While the four officers are alleged to have violated Floyd’s rights by failing to provide medical assistance, Chauvin also faces inappropriate seizure and violence by a police officer violating Floyd’s right to freedom, the AP reported. Thao and Kueng face similar charges of improper seizure for doing nothing to prevent Chauvin from murdering Floyd.
Lane and Kueng’s attorneys argued during the federal hearing that their clients were too new to policing to be held accountable because Lane was still in training and under supervision and Kueng had only been on his third shift unsupervised. “Common sense dictates that a lawman with four days in office is less likely to intervene,” Lane’s attorney Earl Gray said during the hearing.
Common sense should also dictate that if someone repeatedly says he cannot breathe while a full-grown man kneels on his neck, perhaps an alleged civil servant might be forced to intervene. However, Kueng, Thao and Lane were not forced. Only now that they are on trial are the former officers trying to part with Chauvin. Gray said during the AP-covered hearing that “everyone knows Derek Chauvin was convicted of murder,” so a jury would have difficulty finding the other officers innocent.
When asked, prosecutor Manda Sertich stated that the only reason the men weren’t tried together in a regional court was because of space restrictions due to the COVID-19 pandemic, but there is more space in the federal court. She also said the jury will know the men are connected whether or not chauvin is in the room, the Associated Press reported. US Judge Tony Leung said he would make his decision on the matter at a later date.
Chauvin is also expected in federal court Thursday on a separate charge that he kneeled on the neck of a 14-year-old boy in 2017, USA Today reported. And while Chauvin’s brutality continues to unfold in court, a Minnesota judge has ruled that police officers need more time before being held accountable for killing people.
Ramsey County’s judge Leonardo Castro on Monday decided to suspend a law that went into effect in March after police lobbyists sued the governor. Tim Walz, reported the Associated Press. The law removed some of the subjectivity of requiring officials to justify deadly violence with “apparent” death or aggravated assault. Instead, “apparently” was removed, and it was simply dictated that officers justify lethal violence as a means “to protect the peace officer or another from death or major assault,” the AP reported. Law enforcement agencies are listed as plaintiffs in the lawsuit, including: the Minnesota Chiefs of Police Association, the Minnesota Sheriffs’ Association, Law Enforcement Labor Services Inc., and the Minnesota Police and Peace Officers Association.

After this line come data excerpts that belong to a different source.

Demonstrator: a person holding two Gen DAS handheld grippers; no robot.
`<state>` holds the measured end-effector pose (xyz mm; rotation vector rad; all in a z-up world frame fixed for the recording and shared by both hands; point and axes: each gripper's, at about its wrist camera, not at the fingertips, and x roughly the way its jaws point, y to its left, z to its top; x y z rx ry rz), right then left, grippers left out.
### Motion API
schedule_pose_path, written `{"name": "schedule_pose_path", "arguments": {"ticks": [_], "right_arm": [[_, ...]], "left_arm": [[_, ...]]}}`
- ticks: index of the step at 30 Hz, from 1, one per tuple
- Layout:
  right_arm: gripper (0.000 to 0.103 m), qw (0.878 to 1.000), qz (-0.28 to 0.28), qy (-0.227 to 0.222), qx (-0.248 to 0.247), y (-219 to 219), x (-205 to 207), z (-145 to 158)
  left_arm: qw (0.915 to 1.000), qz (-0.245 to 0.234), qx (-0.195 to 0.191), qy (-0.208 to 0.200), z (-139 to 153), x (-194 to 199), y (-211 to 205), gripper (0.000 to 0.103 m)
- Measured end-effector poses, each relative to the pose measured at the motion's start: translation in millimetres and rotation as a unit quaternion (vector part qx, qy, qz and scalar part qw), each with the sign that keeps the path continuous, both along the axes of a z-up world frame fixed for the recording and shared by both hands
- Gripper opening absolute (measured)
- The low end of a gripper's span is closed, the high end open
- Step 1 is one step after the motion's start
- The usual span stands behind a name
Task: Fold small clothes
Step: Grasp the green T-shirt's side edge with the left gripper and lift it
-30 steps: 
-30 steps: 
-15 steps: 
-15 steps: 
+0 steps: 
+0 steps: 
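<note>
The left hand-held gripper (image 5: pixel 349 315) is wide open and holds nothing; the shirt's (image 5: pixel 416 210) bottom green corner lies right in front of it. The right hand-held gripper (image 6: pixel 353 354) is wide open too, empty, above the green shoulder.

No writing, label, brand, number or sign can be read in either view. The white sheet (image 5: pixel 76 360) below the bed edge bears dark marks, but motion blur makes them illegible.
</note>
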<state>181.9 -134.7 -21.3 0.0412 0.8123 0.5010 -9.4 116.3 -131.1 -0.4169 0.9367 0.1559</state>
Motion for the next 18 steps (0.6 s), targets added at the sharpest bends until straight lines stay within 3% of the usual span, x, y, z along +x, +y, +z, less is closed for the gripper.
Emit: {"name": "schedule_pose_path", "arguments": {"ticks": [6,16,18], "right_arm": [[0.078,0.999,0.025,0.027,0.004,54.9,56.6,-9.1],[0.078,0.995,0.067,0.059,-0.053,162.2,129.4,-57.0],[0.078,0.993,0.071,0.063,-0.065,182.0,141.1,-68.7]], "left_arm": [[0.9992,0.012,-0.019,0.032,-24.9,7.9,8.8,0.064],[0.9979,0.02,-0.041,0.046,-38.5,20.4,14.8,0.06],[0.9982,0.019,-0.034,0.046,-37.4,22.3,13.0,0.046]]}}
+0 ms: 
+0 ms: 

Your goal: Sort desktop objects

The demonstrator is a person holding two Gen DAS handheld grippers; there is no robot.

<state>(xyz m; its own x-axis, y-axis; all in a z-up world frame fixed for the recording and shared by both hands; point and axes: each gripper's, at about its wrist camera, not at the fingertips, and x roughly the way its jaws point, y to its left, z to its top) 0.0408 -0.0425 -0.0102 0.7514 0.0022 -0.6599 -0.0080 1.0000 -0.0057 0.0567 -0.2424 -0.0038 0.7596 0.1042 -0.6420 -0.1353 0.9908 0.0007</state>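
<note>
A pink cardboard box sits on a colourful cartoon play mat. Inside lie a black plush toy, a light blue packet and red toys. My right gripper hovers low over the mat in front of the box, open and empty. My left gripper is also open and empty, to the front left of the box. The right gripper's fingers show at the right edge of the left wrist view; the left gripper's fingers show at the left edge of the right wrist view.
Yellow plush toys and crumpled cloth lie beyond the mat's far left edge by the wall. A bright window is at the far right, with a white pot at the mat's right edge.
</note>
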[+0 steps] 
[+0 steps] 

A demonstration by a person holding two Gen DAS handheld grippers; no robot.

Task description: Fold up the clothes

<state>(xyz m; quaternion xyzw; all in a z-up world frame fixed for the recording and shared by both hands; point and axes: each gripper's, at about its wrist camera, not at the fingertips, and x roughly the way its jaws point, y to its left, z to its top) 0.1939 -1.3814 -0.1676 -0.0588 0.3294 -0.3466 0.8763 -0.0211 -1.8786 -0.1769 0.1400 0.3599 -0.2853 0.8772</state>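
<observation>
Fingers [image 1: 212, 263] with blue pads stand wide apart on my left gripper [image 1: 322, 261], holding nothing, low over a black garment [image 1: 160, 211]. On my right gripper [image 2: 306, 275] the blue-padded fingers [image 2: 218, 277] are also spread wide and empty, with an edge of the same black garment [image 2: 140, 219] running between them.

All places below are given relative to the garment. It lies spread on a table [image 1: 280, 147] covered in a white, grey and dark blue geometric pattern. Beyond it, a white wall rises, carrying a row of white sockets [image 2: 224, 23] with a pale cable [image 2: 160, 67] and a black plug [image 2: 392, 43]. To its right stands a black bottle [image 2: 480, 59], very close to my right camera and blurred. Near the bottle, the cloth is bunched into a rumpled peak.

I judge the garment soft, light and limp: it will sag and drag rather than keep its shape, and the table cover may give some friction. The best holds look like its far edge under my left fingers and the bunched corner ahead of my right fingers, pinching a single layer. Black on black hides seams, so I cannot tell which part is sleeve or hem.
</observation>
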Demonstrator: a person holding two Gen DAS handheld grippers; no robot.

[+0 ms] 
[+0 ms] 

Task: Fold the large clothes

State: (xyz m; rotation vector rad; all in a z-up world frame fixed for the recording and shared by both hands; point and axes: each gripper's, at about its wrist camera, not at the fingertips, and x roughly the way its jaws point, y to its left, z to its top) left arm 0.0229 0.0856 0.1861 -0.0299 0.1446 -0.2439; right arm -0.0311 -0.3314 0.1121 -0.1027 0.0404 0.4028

The groups essentially got what they wanted on short notice, which was to postpone implementation of the law until officers could be trained on the new conditions. Their prolonged play attacks the constitutionality of the new law, which plaintiffs believe requires officials to give up their right to refuse themselves. “The public order implications are grave and it is imperative that we get this right,” Castro wrote in the order he received from the Star Tribune.
NEW: A Ramsey County judge has suspended Minnesota law that changed the standard for peace officers to defend the use of deadly force. The old law will be reinstated until the dispute can be completely resolved. pic.twitter.com/Cf8mNn8R1C
– Brian Bakst (@Stowydad) September 13, 2021
He said Law enforcement groups “do not have to wait for any of their members to be charged with a homicide charge before resolving the constitutionality of the provision”.
“The uncertainty and insecurity would be ruthless,” he added. “Also, common sense and common sense dictate that we do not allow police chiefs and sheriffs to prepare and conduct training programs that may be based on an unconstitutional premise is too late.”
It might be worth considering who is being asked to wait instead and what is at risk for them. It’s much more than a criminal complaint.